[INFORMATION PROVIDED Boundary: Start]

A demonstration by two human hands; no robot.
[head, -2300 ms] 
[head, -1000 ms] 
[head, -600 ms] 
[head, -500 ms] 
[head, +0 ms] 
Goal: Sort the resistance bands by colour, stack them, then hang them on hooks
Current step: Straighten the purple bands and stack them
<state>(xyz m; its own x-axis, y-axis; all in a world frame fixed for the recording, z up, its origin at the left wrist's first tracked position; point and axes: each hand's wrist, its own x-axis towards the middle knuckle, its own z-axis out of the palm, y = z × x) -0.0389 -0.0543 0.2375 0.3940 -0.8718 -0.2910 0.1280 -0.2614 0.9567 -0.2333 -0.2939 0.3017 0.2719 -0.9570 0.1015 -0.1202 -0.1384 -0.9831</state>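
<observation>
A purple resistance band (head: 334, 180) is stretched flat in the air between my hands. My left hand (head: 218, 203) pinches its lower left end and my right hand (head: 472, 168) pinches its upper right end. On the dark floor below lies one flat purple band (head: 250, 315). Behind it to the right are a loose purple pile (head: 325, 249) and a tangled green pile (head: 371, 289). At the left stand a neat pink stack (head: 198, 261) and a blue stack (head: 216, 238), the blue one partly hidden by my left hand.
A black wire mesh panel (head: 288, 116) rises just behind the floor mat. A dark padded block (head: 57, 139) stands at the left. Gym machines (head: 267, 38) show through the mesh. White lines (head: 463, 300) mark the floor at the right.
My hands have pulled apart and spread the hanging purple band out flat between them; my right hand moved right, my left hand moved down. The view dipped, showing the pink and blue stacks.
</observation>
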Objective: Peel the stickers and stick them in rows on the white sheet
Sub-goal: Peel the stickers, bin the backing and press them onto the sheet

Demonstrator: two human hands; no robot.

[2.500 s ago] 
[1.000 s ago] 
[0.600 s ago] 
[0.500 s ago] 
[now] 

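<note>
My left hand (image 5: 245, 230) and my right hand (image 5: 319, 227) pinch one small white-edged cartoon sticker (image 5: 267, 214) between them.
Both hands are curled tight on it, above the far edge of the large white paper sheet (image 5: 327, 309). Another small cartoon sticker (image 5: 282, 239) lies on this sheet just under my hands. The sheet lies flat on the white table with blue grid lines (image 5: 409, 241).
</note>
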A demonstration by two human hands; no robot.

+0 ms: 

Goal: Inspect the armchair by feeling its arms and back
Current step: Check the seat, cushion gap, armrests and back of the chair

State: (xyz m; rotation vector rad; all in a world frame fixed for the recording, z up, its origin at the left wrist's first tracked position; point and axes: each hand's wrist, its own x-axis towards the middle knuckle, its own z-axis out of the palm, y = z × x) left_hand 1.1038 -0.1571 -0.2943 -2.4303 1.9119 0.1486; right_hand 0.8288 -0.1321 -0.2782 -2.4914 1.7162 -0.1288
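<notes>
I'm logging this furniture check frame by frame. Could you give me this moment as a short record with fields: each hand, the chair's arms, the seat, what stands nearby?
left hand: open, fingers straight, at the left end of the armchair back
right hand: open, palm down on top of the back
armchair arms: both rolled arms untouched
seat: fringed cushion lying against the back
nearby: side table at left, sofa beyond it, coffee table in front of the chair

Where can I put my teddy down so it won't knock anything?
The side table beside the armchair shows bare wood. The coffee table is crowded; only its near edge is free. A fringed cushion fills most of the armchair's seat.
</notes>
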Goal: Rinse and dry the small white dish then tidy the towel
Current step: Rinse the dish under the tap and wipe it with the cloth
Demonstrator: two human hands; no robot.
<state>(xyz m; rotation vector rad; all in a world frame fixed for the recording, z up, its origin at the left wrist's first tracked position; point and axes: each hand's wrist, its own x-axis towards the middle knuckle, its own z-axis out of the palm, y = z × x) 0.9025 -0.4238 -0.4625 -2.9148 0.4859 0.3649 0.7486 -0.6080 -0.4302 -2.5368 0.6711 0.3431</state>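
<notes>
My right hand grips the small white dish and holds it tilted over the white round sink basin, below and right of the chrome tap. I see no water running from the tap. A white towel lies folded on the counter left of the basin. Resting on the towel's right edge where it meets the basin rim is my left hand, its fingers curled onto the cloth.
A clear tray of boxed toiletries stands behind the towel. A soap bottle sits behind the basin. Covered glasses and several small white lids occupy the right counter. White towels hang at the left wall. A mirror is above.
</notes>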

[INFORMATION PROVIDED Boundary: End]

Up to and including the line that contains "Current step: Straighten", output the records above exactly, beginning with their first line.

A demonstration by two human hands; no robot.
[head, -2300 ms] 
[head, -1000 ms] 
[head, -600 ms] 
[head, -500 ms] 
[head, +0 ms] 
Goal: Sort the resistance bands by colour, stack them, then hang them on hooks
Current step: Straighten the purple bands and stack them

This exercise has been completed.